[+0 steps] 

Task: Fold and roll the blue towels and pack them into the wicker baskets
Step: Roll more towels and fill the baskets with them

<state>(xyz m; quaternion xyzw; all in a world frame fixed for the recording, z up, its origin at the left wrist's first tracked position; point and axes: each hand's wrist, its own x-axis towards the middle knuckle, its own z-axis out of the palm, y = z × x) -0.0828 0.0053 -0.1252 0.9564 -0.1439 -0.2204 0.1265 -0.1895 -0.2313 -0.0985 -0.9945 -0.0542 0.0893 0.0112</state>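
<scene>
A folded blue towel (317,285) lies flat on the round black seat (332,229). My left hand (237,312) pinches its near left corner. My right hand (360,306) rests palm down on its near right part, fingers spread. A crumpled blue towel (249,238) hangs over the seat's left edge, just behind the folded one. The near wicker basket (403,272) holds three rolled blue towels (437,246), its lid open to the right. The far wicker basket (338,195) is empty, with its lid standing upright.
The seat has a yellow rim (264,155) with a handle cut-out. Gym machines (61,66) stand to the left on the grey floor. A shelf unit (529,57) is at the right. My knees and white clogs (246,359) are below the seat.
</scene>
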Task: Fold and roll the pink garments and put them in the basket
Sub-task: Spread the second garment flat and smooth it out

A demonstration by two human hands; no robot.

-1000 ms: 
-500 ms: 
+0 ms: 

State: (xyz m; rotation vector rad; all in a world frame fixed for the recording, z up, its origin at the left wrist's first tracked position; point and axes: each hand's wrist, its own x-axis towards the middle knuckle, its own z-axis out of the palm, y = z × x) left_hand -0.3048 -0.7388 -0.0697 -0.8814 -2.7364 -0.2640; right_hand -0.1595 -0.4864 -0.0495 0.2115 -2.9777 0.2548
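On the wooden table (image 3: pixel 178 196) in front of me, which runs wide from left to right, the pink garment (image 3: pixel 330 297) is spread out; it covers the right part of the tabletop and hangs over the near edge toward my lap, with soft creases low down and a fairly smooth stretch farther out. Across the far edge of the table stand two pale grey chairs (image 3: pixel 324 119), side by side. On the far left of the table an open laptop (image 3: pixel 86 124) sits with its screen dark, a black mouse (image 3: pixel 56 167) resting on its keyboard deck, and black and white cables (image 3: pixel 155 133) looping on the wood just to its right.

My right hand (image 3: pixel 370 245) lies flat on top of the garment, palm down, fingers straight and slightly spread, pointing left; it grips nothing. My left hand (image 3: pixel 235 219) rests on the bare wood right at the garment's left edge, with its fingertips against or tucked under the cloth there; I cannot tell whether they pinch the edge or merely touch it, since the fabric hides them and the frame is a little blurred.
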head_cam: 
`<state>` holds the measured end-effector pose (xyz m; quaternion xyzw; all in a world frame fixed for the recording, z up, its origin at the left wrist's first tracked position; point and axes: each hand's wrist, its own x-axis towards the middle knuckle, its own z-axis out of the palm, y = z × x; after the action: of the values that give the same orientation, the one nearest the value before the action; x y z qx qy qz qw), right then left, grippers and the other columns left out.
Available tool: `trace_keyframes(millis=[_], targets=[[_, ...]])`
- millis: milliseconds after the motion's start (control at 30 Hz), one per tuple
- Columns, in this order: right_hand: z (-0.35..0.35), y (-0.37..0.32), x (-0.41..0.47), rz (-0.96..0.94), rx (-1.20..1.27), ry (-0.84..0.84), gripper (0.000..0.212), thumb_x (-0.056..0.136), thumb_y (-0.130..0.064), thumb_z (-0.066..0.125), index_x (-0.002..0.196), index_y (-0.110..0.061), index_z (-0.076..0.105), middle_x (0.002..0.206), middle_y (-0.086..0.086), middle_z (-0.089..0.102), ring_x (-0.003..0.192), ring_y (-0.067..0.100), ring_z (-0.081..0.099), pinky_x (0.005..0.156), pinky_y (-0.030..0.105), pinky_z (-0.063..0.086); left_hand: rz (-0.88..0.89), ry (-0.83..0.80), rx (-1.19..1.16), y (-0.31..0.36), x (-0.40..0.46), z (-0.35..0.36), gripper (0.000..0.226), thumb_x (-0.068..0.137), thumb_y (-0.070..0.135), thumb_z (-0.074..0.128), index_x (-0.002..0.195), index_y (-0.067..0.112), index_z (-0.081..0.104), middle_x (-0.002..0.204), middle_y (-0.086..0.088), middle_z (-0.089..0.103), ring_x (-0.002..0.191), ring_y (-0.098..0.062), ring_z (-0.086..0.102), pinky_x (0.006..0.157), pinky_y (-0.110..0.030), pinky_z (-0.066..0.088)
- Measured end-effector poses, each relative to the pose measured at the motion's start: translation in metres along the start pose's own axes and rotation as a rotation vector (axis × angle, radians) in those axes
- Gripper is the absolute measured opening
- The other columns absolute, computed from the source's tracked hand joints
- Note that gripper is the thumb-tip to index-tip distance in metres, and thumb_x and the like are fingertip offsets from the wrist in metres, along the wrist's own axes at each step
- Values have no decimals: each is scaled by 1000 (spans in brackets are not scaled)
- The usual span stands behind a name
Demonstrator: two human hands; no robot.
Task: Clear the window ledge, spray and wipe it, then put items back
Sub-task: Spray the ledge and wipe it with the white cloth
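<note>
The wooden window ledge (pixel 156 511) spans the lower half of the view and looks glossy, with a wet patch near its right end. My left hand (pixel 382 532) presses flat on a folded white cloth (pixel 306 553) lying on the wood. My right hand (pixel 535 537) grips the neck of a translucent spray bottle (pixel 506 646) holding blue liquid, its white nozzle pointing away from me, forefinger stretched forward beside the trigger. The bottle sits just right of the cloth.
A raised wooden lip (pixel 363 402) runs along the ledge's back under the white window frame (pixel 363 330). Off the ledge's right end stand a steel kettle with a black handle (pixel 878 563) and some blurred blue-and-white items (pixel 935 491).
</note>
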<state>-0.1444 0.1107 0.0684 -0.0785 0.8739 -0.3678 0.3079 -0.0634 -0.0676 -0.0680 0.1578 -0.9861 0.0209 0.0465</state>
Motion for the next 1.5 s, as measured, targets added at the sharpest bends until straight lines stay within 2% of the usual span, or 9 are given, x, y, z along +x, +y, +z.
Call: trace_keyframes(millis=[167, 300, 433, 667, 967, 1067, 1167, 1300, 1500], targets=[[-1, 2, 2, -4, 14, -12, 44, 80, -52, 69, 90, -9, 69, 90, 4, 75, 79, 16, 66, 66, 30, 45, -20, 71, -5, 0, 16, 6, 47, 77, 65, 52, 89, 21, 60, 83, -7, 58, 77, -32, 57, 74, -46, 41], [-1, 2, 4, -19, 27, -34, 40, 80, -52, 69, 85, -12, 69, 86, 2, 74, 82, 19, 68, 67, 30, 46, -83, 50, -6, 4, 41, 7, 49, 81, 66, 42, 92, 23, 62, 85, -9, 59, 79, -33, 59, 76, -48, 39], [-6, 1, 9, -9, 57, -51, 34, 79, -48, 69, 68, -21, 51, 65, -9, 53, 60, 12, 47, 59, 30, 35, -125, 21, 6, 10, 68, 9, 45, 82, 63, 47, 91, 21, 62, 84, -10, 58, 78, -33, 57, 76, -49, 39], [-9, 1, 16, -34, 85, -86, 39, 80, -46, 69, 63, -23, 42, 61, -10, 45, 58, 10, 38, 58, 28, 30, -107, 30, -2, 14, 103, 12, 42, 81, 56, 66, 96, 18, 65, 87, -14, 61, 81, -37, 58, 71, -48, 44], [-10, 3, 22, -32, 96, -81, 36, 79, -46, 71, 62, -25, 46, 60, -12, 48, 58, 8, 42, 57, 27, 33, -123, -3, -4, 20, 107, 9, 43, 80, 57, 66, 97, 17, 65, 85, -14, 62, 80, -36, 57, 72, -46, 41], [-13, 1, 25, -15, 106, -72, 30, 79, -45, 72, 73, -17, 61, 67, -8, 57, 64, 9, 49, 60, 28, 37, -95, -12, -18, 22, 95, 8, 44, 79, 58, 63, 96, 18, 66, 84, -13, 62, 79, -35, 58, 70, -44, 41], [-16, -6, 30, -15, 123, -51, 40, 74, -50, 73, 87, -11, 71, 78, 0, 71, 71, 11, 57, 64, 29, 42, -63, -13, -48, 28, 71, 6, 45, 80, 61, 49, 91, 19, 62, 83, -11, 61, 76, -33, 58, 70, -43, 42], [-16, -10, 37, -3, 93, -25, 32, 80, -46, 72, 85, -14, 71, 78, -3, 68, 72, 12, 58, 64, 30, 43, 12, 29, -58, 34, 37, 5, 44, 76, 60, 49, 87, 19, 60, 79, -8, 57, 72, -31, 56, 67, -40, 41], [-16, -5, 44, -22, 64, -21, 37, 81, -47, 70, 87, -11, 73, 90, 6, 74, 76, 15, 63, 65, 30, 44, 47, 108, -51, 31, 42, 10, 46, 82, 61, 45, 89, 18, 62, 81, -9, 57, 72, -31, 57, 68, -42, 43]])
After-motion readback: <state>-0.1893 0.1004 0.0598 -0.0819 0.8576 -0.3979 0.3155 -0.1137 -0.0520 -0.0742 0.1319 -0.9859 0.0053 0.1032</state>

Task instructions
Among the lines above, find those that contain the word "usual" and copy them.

Answer section
- The usual span stands behind a name
Motion for the next 1.5 s, as measured, targets added at the sharpest bends until straight lines stay within 2% of the usual span, or 9 are given, x, y, z along +x, +y, +z.

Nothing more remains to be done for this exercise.